Lonicera kawakamii

Scientific classification
- Kingdom: Plantae
- Clade: Tracheophytes
- Clade: Angiosperms
- Clade: Eudicots
- Clade: Asterids
- Order: Dipsacales
- Family: Caprifoliaceae
- Genus: Lonicera
- Species: L. kawakamii
- Binomial name: Lonicera kawakamii (Hayata) Masamune

= Lonicera kawakamii =

- Genus: Lonicera
- Species: kawakamii
- Authority: (Hayata) Masamune

Species of plant

Lonicera kawakamii, also known as Yushan honeysuckle or Kawakami’s honeysuckle, is a species of flowering plant in the family Caprifoliaceae. It is endemic to Taiwan, where it is found at altitudes between 3000 and 3900 meters. It as rated as “Vulnerable” in the “Red List of Vascular Plants of Taiwan, 2017”.

== Description ==
The deciduous shrub is approximately 1 to 2 meters in height. The leaves are opposite, simple, and chartaceous. The petiole is approximately 0.1 to 0.2 cm in length. The leaf blade is inversely ovate, approximately 0.6 to 1.2 cm in length and 0.3 to 0.5 cm in width, with a rounded apex and an attenuate base. The margins are slightly revolute. Young leaves are pubescent while the matured leaves are glabrous with appressed hairs found on the abaxial surface. The lateral veins are sunken above and raised below. The flowers are axillary, pendulous, and paired, with slender pedicels approximately 0.5 to 1.4 cm in length. The bracts are in four cross-opposite pairs, with two outer lanceolate-elliptic and two inners shorter. The campanulate calyx has five triangular to ovate lobes and the lower part of the flower has an inferior ovary that is fused. The corolla is tubular with five lobes at the front, initially white and later pale yellow. The five stamens are attached to the throat of the corolla tube. The hairy style is elongated and protrudes from the corolla. The flowering period is from May to August, with the peak bloom in June and July. The fruit is initially green and develops from two fused carpels. The matured fruit is a glabrous spherical dark purple-red berry, approximately 0.25 to 0.4 cm in diameter. The calyx persists at the tip of the fruit, and the seeds are flattened, approximately 0.2 cm in length. The fruiting period is from August to September.

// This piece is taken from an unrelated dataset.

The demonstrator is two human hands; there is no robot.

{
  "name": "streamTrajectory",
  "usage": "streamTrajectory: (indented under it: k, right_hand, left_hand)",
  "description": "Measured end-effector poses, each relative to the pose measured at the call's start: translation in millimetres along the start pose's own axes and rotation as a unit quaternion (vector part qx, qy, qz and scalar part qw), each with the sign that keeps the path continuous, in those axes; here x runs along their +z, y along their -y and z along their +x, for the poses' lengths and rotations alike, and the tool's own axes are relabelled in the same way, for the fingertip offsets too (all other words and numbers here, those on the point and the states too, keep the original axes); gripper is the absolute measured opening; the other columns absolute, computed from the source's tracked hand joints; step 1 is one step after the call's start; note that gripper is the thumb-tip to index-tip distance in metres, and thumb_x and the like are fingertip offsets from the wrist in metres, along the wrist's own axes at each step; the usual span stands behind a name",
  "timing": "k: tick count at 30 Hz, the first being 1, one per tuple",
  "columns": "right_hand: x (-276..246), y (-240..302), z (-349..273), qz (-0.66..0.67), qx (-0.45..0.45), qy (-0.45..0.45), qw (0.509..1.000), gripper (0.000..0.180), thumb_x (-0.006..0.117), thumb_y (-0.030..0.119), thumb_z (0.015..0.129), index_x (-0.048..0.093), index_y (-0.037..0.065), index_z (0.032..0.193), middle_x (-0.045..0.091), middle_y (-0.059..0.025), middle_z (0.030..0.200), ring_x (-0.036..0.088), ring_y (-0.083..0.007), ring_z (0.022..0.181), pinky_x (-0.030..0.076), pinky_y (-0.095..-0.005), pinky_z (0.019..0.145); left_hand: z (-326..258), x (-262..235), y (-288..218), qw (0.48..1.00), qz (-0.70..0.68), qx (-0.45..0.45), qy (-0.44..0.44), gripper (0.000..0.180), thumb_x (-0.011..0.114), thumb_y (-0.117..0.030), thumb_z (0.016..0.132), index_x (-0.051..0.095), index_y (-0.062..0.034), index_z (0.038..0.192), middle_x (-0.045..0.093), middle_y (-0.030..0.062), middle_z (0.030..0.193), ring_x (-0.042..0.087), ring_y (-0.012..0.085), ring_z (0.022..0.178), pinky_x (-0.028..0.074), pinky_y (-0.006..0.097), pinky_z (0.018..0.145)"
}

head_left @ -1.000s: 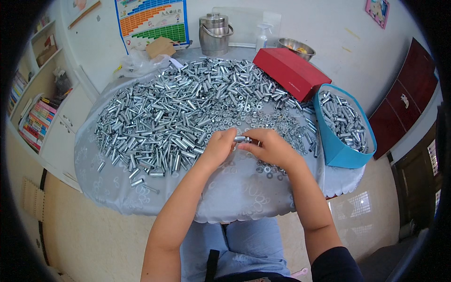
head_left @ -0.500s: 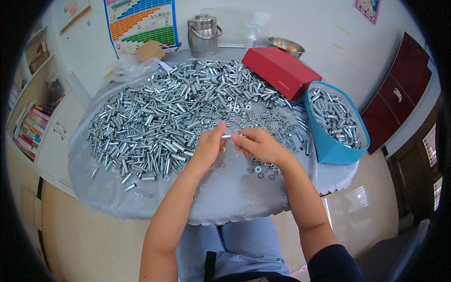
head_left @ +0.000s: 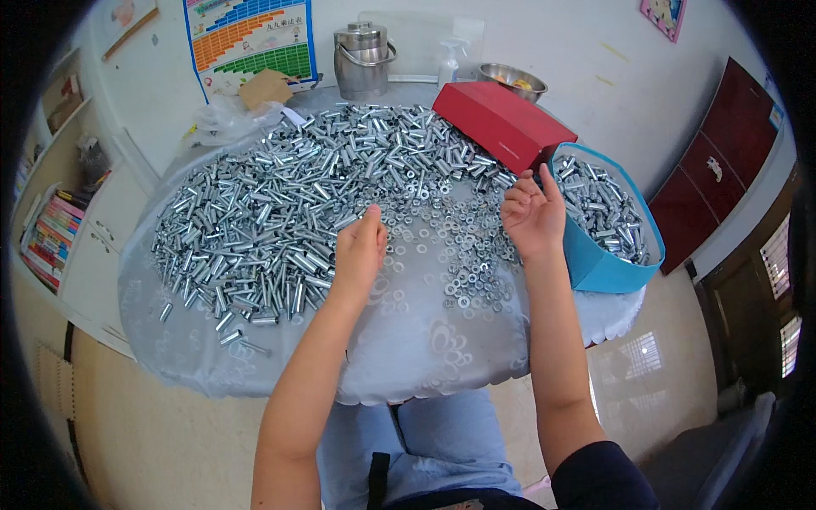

== Discovery and taxonomic revision ==
In October 1906, Takiya Kawakami and Ushinosuke Mori collected an opposite-leaved shrub at an altitude of approximately 3750 meters on Mount Yushan. This is the earliest collection record. The collection number assigned was 2257.

In 1911, Bunzo Hayata published the shrub as a new species in the College of Science Bulletin of Tokyo Imperial University,” with the scientific name Coprosma kawakamii, using Kawakami’s surname as a specific epithet.

In 1931, while studying the plants of southern Japan, Genkei Masamune discovered that the new species published by Hayata was not a member of the Rubiaceae family but belonged to the Lonicera genus of the Caprifoliaceae family. He consequently changed the botanical name to Lonicera kawakamii.

== Distribution and habitat ==
The habitat of Lonicera kawakamii is in high-altitude mountainous areas, distributed in the Central Mountain Range at an altitude of approximately 3000 to 3900 meters.

== Artificial cultivation ==
There is currently no artificial cultivation and the species was listed as “Vulnerable” in the “Red List of Vascular Plants of Taiwan, 2017.”